WORK TASK >> In the data that follows, every line containing the word "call" should be returned.

(Dataset records)

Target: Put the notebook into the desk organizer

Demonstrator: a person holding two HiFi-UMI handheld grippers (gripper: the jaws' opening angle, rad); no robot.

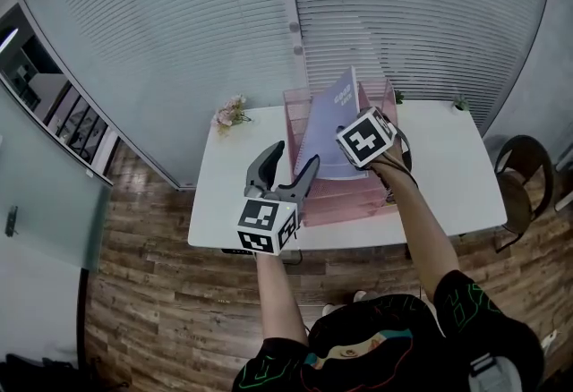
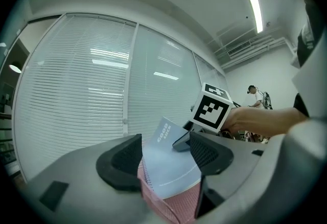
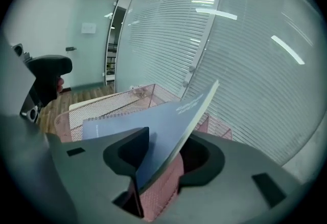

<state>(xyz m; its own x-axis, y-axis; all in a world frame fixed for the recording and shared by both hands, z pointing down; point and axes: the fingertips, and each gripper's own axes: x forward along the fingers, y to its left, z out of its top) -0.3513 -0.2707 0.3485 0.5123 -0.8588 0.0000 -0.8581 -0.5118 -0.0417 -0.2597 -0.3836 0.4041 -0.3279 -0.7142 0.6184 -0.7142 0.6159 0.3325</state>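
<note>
- Nearest the person, over the front edge of the white table (image 1: pixel 448 175), the left gripper (image 1: pixel 295 156) hangs with its jaws wide apart and nothing in them.
- Just beyond, the right gripper (image 3: pixel 166 154) has its jaws parted around the blue notebook (image 1: pixel 331 126). One pad lies against the cover and the other stands off it.
- That notebook stands tilted, its lower part down inside the pink mesh desk organizer (image 1: pixel 345 198).
- Farther back, flowers (image 1: pixel 231 113) sit at the table's far left corner, before a blind-covered glass wall (image 1: pixel 179 14).
</note>
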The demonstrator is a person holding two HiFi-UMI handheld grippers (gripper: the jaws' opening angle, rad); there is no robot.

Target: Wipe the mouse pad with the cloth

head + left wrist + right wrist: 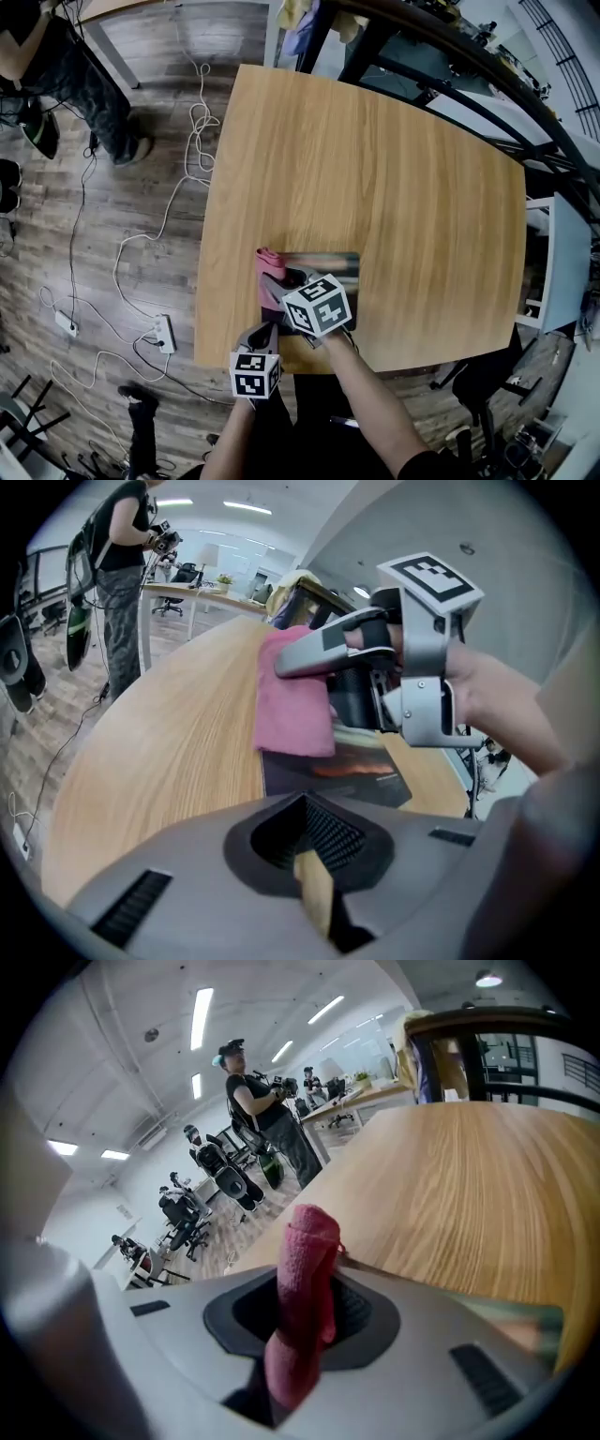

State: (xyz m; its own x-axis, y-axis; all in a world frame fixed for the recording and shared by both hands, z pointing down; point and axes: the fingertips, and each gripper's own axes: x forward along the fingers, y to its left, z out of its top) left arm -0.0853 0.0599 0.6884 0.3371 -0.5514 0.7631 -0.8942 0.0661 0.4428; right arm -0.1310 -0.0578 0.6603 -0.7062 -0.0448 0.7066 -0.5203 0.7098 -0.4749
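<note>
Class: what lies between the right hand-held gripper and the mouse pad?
The pink cloth, clamped in the right hand-held gripper and draped onto the mouse pad; the left gripper view shows this best.

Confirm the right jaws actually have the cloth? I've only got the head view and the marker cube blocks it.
Observer: Yes. In the right gripper view, the right gripper is shut on a fold of the pink cloth.
Operator: Cloth down on the mouse pad?
Observer: The left gripper view shows it hanging from those jaws, its lower edge over the far part of the mouse pad.
Operator: Left gripper holding the pad?
Observer: No. The pad lies ahead of the left gripper, not between its jaws.
</note>
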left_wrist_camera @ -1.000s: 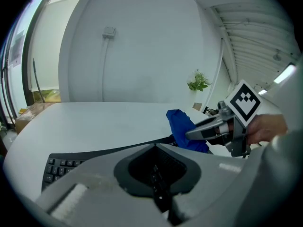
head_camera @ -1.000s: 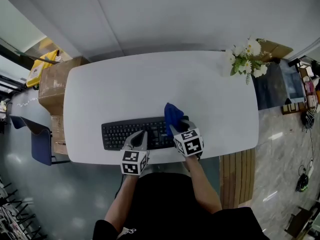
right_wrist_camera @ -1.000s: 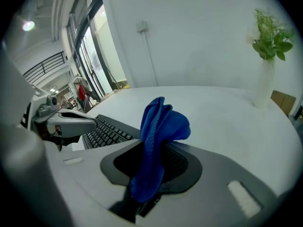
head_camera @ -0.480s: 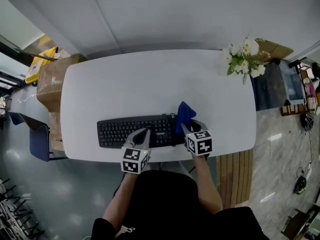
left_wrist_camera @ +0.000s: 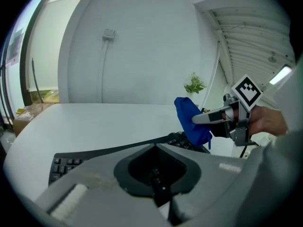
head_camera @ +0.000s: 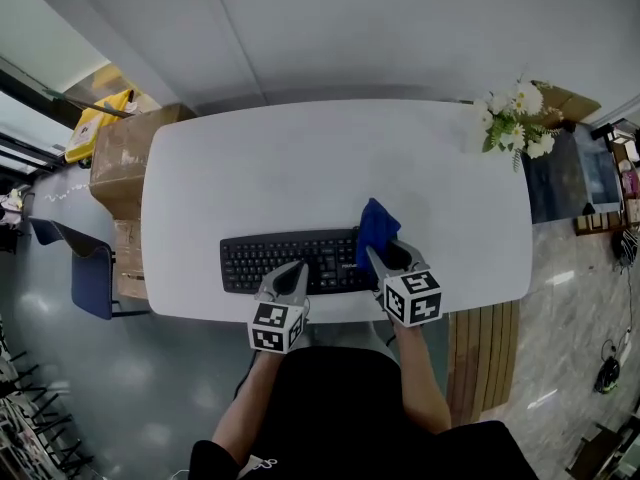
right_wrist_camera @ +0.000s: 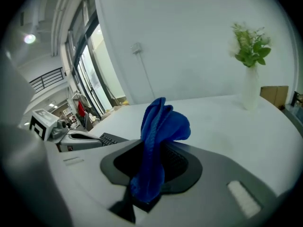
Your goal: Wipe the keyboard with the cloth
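A black keyboard (head_camera: 285, 261) lies along the near edge of the white table (head_camera: 300, 168). My right gripper (head_camera: 385, 256) is shut on a blue cloth (head_camera: 376, 224), which bunches up over the keyboard's right end. In the right gripper view the cloth (right_wrist_camera: 158, 141) stands up between the jaws, with the keys (right_wrist_camera: 110, 138) behind it to the left. My left gripper (head_camera: 292, 273) is shut with nothing in it, its tip at the keyboard's front edge near the middle. The left gripper view shows the keyboard (left_wrist_camera: 66, 162) under the jaws and the cloth (left_wrist_camera: 191, 119) at the right.
A vase of white flowers (head_camera: 518, 118) stands at the table's far right corner. Cardboard boxes (head_camera: 120, 163) and a blue chair (head_camera: 85, 278) sit left of the table. A wooden slatted piece (head_camera: 480, 343) lies at the right by the person's side.
The right gripper carried the cloth a little to the right, toward the keyboard's right end. The left gripper drew back slightly toward the keyboard's front edge. The head camera also shifted.
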A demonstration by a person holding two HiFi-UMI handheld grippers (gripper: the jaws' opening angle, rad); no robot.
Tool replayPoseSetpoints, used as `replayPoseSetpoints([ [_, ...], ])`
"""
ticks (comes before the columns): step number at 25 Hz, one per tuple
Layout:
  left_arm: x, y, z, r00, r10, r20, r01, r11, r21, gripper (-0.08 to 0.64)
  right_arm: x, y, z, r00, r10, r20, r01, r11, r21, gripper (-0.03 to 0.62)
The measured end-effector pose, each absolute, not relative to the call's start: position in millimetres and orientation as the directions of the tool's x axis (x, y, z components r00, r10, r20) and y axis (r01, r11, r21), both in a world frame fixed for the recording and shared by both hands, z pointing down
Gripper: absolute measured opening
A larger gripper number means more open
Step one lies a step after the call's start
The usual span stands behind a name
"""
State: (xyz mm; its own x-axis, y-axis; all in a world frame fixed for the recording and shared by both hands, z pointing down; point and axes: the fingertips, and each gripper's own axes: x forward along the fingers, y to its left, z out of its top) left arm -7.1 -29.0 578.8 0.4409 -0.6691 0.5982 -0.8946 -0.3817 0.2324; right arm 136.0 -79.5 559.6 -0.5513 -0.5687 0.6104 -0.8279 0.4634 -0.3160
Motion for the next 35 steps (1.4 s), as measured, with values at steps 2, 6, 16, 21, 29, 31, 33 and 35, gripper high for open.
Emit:
replayPoseSetpoints([
  [2, -30, -23, 578, 0.425, -0.681, 0.596, -0.904, -0.360, 0.232, -0.003, 103, -74, 560, -0.583, -0.546, 0.602, -0.804, 0.492, -0.333, 0.110],
  [6, -95, -6, 578, 0.374, -0.714, 0.592, -0.927, -0.300, 0.223, -0.003, 25, -53, 562, -0.638, -0.491, 0.593, -0.755, 0.551, -0.355, 0.110],
  [16, -232, 35, 592, 0.277, -0.748, 0.603, -0.955, -0.141, 0.262, -0.003, -156, 3, 597, -0.732, -0.282, 0.621, -0.608, 0.680, -0.409, 0.110],
  [21, -249, 36, 597, 0.298, -0.741, 0.602, -0.948, -0.157, 0.276, -0.003, -206, 18, 611, -0.732, -0.210, 0.648, -0.558, 0.732, -0.392, 0.110],
  [29, -253, 39, 613, 0.331, -0.707, 0.625, -0.940, -0.188, 0.284, -0.003, -217, 32, 639, -0.687, -0.180, 0.704, -0.572, 0.732, -0.371, 0.110],
  [31, -252, 38, 615, 0.335, -0.701, 0.630, -0.939, -0.196, 0.282, -0.003, -216, 34, 642, -0.683, -0.183, 0.708, -0.580, 0.725, -0.372, 0.110],
  [33, -251, 37, 617, 0.337, -0.694, 0.636, -0.939, -0.201, 0.278, -0.003, -214, 34, 644, -0.684, -0.186, 0.706, -0.584, 0.720, -0.376, 0.110],
  [35, -246, 38, 619, 0.338, -0.687, 0.643, -0.939, -0.204, 0.275, -0.003, -208, 34, 645, -0.685, -0.185, 0.705, -0.588, 0.711, -0.386, 0.110],
])
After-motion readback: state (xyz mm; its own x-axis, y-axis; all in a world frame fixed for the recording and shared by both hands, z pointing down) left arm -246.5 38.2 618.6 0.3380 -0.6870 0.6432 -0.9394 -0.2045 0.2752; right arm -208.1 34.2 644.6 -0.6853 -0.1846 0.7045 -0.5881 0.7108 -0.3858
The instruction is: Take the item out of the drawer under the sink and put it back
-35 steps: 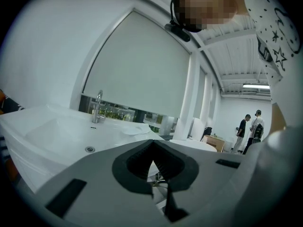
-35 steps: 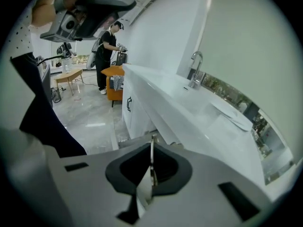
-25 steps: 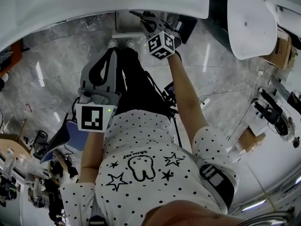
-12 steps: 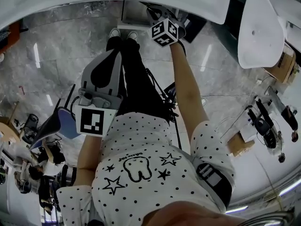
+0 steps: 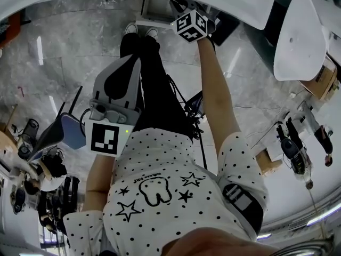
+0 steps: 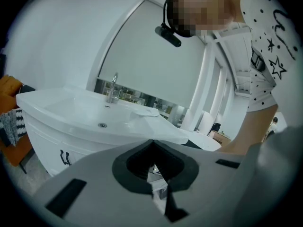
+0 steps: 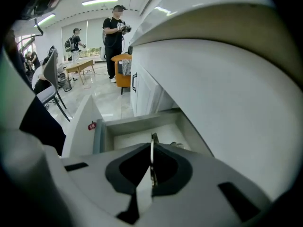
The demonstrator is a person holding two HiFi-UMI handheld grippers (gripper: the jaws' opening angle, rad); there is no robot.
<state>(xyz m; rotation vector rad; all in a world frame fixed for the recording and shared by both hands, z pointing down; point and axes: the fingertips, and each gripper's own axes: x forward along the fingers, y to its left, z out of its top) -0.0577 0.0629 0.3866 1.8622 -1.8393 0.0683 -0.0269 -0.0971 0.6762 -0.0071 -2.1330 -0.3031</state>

THE COMPLETED TASK >>
The measured end-effector pose, each absolute, not relative to the call's start: position in millimetres and orientation as the directions of the tool's x axis (x, y, z components r00, r10, r20) and y axis (r01, r11, r21), both in a world frame fixed for the recording and shared by both hands, z pointing down
Step one lies a step after the call's start

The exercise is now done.